Property Disruptors – The Investment Play

Running a real estate agent comparison business I have a keen interest in keeping abreast of how technology is driving change in how property is transacted in Australia and around the world.

Almost every day a new start up emerges promising to disrupt how real estate is transacted or managed.

I’m constantly amazed at the number that do not appear to consider the consumer acquisition costs of the B2C product they’re developing.  They focus on building a product or service that will be so revolutionary that consumers will flock to use it or that there will be investors out there willing to fund these acquisition costs until break-even is achieved, if ever.

It hard to see any of these start-ups create real value unless they significantly shorten the time it takes to transact property or reduce the excessive costs involved.  The two prime examples are the very high online advertising costs (in Australia) and the real estate agencies who take anywhere up to 60% of the agent’s commission. These are where those with the most to lose exist.
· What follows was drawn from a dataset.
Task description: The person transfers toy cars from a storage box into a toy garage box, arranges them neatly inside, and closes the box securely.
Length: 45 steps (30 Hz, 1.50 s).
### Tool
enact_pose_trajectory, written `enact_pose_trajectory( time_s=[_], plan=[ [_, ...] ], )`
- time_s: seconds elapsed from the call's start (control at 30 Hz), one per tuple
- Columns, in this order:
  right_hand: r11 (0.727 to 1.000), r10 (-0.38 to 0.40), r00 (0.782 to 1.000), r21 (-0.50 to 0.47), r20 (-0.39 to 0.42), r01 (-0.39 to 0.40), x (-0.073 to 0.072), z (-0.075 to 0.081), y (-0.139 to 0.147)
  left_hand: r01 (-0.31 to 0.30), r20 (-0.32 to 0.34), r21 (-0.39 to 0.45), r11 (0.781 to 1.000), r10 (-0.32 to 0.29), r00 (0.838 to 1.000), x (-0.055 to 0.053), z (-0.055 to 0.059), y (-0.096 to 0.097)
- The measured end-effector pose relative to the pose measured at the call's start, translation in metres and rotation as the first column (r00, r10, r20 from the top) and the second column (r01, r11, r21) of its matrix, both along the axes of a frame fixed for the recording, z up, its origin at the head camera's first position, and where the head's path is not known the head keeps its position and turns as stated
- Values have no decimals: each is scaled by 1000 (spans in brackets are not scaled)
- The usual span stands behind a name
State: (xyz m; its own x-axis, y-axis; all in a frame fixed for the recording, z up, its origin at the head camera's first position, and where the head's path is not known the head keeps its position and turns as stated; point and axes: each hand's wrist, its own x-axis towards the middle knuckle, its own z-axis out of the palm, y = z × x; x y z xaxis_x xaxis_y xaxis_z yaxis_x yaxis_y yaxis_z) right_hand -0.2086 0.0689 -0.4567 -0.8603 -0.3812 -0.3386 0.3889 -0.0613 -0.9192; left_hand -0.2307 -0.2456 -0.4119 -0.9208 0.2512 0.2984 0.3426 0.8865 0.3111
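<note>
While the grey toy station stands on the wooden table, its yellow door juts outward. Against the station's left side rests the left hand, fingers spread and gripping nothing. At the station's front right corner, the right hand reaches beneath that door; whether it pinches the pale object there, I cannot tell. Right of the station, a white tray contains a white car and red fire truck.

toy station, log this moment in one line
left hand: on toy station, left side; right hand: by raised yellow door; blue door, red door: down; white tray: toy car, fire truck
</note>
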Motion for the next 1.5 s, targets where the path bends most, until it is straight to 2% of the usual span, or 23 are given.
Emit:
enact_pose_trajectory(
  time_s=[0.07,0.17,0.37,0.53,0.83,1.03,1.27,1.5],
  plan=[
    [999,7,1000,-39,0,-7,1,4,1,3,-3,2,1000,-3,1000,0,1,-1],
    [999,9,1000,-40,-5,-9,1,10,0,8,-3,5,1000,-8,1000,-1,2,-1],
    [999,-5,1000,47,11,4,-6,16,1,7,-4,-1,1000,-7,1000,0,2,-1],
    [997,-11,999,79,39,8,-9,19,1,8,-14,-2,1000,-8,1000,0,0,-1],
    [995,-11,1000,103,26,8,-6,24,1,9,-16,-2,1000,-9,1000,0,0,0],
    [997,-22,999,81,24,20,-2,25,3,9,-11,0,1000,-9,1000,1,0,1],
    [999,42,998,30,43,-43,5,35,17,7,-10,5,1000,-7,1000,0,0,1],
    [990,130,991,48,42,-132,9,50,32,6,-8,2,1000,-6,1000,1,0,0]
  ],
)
Trying to predict which company will succeed in disrupting property is fraught with risk. I’ve been a long time fan of Warren Buffet who said during the 2000s tech boom that the smart move would be not to try and find the needle in the haystack, the next Google, Apple or Facebook, but rather to short the incumbents that were being disrupted.

In recent terms such a move may be illustrated by shorting Cabcharge when Uber entered the Australian market in 2012.

In real estate terms it may be to short Countrywide (UK) or McGrath (AU) if disintermediation and/or agent commission price pressures were expected to continue.